# hgh blue tops...



## BranchWarren (Feb 6, 2008)

amigos...listen

what do you think about the blue tops...

i say..if the source is good and legit...hgh blue tops could be good..

are they very different comparated to hygetropin and jintropin or ansonome?

many times i think that blue tops and jintro or hyge are the same hgh...the jin and hyge simply are labeled..what do you think about that?


----------



## Five-O (May 21, 2006)

listen....

thats one bad post mate, care to re-word the fecker?


----------



## BranchWarren (Feb 6, 2008)

Five-O said:


> listen....
> 
> thats one bad post mate, care to re-word the fecker?


why?

what you don't understand?


----------



## D-TROPIN (May 13, 2008)

they are not the same powder as jintropin mate.....jin is 191aa and has the rights to the gene extraction method....all others will be 192aa...keifei(blue tops)...kexing ect(yellow tops!)

not gunna get into a debate about this cos i know a guy using blue tops and is still havin good gains at 7.5iu per day!

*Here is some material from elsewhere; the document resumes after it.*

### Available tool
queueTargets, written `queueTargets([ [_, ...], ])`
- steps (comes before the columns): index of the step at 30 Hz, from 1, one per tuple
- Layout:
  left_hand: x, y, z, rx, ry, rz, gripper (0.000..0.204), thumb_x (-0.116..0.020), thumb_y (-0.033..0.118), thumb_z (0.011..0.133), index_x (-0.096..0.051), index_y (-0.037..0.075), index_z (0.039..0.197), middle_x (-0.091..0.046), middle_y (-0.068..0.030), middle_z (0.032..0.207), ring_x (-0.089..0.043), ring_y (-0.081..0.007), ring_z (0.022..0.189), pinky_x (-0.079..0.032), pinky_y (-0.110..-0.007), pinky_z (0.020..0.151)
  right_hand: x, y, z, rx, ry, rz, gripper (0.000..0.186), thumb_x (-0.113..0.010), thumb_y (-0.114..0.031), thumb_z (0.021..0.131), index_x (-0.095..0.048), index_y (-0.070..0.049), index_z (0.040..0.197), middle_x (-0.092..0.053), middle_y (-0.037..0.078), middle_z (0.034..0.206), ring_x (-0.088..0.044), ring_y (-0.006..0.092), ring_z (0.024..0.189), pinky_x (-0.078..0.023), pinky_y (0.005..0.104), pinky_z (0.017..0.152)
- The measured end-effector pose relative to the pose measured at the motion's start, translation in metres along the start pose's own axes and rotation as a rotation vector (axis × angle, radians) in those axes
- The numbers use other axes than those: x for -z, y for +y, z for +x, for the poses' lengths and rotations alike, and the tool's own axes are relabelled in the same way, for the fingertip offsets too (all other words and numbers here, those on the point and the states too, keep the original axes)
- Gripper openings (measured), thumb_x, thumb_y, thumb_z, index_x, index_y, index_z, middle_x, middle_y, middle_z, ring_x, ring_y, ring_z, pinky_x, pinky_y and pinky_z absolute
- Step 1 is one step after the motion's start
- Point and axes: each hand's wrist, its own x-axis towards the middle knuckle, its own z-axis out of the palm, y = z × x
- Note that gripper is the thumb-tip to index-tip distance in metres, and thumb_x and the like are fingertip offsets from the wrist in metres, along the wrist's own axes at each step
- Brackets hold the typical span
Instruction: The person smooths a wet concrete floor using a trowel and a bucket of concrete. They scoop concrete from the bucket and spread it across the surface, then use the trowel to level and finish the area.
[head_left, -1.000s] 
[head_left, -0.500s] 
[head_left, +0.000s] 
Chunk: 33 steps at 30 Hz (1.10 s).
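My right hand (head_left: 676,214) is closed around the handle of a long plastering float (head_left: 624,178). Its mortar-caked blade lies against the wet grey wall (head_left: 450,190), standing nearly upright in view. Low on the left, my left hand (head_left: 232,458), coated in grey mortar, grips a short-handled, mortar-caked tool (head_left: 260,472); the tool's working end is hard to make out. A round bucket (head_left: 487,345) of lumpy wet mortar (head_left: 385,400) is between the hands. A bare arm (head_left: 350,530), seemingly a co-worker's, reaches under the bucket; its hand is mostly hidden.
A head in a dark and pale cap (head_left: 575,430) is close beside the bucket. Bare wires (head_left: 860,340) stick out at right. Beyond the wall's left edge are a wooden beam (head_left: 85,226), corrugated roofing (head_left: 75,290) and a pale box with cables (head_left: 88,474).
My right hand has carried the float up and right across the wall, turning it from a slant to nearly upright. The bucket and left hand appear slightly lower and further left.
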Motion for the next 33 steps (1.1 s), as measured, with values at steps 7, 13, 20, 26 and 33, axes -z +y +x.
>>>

if you reeeeeeeaaaaly cant get anything else then i suppose blue tops will do the job but id rather pay extra for better quality

D


----------



## Robsta (Oct 2, 2005)

Hyge is 191aa mate.

Also when you say blue tops, do you mean the 100 iu's cheapy kits, or the 200 iu getropin kits as both have blue tops but getropin is much better quality, with a pattern on the lid....


----------



## Robsta (Oct 2, 2005)

Although I don't think the difference between 191 and 192 is anything much tbh


----------



## BranchWarren (Feb 6, 2008)

Robsta said:


> Hyge is 191aa mate.
> 
> Also when you say blue tops, do you mean the 100 iu's cheapy kits, or the 200 iu getropin kits as both have blue tops but getropin is much better quality, with a pattern on the lid....


i say the vials generic with blue tops


----------



## BranchWarren (Feb 6, 2008)

getropin so do you think is good?

i have tried hygetropin, and i have had good gains, quality, skin


----------



## Robsta (Oct 2, 2005)

getropin is good stuff mate....i personally use hyge but getropin is good stuff.....


----------



## BranchWarren (Feb 6, 2008)

Robsta said:


> getropin is good stuff mate....i personally use hyge but getropin is good stuff.....


thank you bro


----------



## Ellis (Mar 18, 2006)

i have always found generic blue tops work well.


----------



## coco (Mar 29, 2007)

is there a big price difference in the manufacturing of 191aa compared to 192aa

with all this so called 192 going around it must be a well cheaper/easier process i wouldve thought?


----------



## hackskii (Jul 27, 2003)

The generic chineese blue tops gave me the worst sides of any GH I have ever used.

They were the cheapest too....lol


----------



## Toys4us (Aug 7, 2007)

I´m on Somatropin Simplexx right now and I must say this rocks compared to Blues. I do 2 iu ED and feel just as much or more than I did on 6 Blue. WOW!! They´re not cheap but damn you don´t get it better than that!


----------



## krieltje (Jun 15, 2006)

i am on hygetropins,tried bluetops,got nice swels


----------



## 3752 (Jan 7, 2005)

D-TROPIN said:


> they are not the same powder as jintropin mate.....jin is 191aa and has the rights to the gene extraction method....all others will be 192aa...keifei(blue tops)...kexing ect(yellow tops!)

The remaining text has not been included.